Looking at the minimization parameter for ring 1:


Figure 8: On the left is the distribution of (R1 - b)^2 in black and (R1*w-b)^2 in red.  On the right is a zoomed in version of the distribution.

From figure 8 it seems the minimization routine is doing its job ... moving the large peak at 1000 or so to zero. 

Ok - I think the issue is that the linear weight will ignore the sign of the correlation - the weight itself depends simply on how far the peak of the distribution is from 0.  Basically this weights ring 1 more heavily because more particles hit it in general (at this energy) and thus it needs a larger weight to minimize the distribution.  The average of the impact parameter is 9, so distributions with an average less than 9 will get a negative weight, but can not get a negative weight on the order of the weight of ring 1, just due to the values allowed.  I believe the issue is that the significance of a given ring isn't strictly dependent on how many particles hit it, but how well the number is correlated with b.

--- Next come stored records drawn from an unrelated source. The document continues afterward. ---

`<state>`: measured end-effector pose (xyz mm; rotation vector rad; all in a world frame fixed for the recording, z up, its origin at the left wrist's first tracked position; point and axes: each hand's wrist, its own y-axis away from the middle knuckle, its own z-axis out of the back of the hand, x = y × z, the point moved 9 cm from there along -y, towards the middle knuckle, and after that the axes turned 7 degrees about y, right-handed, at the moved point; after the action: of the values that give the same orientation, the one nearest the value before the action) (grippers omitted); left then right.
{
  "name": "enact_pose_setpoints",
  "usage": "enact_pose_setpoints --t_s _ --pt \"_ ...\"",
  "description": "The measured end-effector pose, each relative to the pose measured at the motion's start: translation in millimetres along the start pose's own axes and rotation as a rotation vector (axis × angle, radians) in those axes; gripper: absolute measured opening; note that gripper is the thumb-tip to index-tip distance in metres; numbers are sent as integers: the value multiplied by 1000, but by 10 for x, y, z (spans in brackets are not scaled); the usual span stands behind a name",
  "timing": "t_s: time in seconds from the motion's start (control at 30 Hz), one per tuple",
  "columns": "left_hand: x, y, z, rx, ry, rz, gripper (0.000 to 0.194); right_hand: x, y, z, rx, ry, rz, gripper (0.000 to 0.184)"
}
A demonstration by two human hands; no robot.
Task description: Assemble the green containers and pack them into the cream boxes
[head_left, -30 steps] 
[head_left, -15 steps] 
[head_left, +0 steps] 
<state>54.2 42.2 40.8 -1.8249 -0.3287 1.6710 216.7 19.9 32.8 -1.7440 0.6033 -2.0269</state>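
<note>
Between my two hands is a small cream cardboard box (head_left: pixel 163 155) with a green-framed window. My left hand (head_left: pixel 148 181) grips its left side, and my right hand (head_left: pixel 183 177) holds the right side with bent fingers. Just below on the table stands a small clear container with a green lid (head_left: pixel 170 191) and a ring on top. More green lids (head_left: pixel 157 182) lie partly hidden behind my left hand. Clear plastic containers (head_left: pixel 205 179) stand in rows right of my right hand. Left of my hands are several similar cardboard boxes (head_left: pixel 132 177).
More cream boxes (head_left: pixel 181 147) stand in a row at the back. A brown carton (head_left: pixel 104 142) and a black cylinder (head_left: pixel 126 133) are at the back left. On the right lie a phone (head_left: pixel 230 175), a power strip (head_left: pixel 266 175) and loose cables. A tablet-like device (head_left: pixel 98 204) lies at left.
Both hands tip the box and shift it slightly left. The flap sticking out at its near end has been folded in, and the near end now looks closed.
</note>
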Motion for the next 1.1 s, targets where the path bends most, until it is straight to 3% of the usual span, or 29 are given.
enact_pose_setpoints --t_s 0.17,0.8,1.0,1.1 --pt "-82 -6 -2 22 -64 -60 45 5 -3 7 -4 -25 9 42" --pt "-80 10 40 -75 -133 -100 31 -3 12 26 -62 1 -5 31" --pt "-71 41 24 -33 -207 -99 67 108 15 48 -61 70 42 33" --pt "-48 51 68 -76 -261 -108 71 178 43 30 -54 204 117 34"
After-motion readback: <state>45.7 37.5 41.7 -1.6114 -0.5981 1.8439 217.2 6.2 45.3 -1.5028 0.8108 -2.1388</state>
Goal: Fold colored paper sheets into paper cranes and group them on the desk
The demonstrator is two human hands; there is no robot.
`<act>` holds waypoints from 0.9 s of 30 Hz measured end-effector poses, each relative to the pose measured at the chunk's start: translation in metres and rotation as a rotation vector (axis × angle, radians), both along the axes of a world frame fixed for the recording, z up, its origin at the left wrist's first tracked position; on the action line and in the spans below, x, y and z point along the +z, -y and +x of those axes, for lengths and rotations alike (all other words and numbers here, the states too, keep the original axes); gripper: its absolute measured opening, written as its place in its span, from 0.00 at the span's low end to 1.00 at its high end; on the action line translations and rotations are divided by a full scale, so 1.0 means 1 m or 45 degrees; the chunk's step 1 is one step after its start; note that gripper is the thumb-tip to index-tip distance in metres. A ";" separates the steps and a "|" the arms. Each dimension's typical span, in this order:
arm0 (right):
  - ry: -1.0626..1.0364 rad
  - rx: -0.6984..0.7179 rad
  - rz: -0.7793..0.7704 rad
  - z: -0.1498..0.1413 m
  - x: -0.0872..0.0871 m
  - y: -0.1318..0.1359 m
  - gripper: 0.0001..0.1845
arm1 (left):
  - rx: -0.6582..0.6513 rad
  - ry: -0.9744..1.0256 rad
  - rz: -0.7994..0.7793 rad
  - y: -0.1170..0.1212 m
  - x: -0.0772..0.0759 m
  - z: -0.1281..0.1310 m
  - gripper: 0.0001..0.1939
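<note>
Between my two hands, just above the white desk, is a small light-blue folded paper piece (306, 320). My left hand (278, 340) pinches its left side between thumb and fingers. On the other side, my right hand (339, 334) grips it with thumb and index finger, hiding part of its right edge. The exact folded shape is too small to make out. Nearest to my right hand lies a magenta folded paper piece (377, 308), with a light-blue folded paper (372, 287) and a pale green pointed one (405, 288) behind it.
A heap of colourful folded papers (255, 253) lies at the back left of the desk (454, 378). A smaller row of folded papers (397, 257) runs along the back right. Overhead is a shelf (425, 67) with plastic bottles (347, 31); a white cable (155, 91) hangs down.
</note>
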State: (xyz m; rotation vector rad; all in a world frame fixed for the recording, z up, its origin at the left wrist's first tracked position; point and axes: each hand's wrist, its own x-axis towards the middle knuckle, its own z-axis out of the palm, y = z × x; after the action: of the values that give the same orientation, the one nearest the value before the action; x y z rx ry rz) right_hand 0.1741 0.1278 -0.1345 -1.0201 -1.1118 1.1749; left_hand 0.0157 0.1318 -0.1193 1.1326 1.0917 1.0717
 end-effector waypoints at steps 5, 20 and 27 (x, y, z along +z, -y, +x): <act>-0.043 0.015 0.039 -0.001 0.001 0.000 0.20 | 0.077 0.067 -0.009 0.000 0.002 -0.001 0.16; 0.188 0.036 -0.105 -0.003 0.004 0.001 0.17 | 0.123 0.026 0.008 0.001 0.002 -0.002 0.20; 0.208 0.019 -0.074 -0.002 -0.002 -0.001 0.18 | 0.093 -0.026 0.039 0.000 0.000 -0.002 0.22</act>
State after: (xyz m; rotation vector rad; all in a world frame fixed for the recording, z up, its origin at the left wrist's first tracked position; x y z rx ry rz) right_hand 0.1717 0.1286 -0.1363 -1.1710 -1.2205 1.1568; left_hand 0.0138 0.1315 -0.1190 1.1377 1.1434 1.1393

So what do use instead?  The covariance of the two axis would be difficult as this depends on the range of the distribution, so I think would suffer the same issues as the linear weight.  Fortunately, root has this convenient normalization routine for TH2 - GetCorrelationFactor() which returns GetCovariance(axis1,axis2)/stddev1/stddev2 - the covariance normalized by the standard deviations of the two distributions.

Ring 1 correlation factor 0.896573
Ring 2 correlation factor 0.0672031
Ring 3 correlation factor -0.824721
Ring 4 correlation factor -0.876886
Ring 5 correlation factor -0.903983
Ring 6 correlation factor -0.914713
Ring 7 correlation factor -0.914244
Ring 8 correlation factor -0.925129
Ring 9 correlation factor -0.924578
Ring 10 correlation factor -0.920478
Ring 11 correlation factor -0.925422
Ring 12 correlation factor -0.917096
Ring 13 correlation factor -0.920544
Ring 14 correlation factor -0.924014
Ring 15 correlation factor -0.910315
Ring 16 correlation factor -0.912998

If I calculate a weighted impact via sum (r*correlationfactor) with the above weights, similar to the linear weight method, I should get a distribution that is better correlated with b.  If I wanted to make it nicer, I would swap the signs to get something that is more in the positive range (and this would mean large numbers = most central), but I will leave it like this.  Doing so gives me:


Figure 9: The left plot is the distribution of this covariance weighted b vs b, the middle is the distribution of the impact parameters for cuts in this b_{cw} and the right is the distribution of the cuts that I used.

This already looks nicer, so if we look at the sigma of the distributions again -


Figure 10: Sigma_x^2/sigma_b^2 vs centrality.  Most central events on the right, peripheral on the left.

The covariance distribution at least improves things to the point where the resolution is better than simple counting at the central end, and as good as simple counting for the peripheral bins.  There is a natural weighting by the number of hits in a given ring (weight x 0 = 0 for example), but this is naturally weighing each ring outside of the second ring nearly the same as the magnitude of the correlation factor is similar.

This could actually be an issue for the most peripheral events as the ring 1 distribution saturates due to the particle count, and thus loses resolution, but the other rings have very few counts so would not contribute.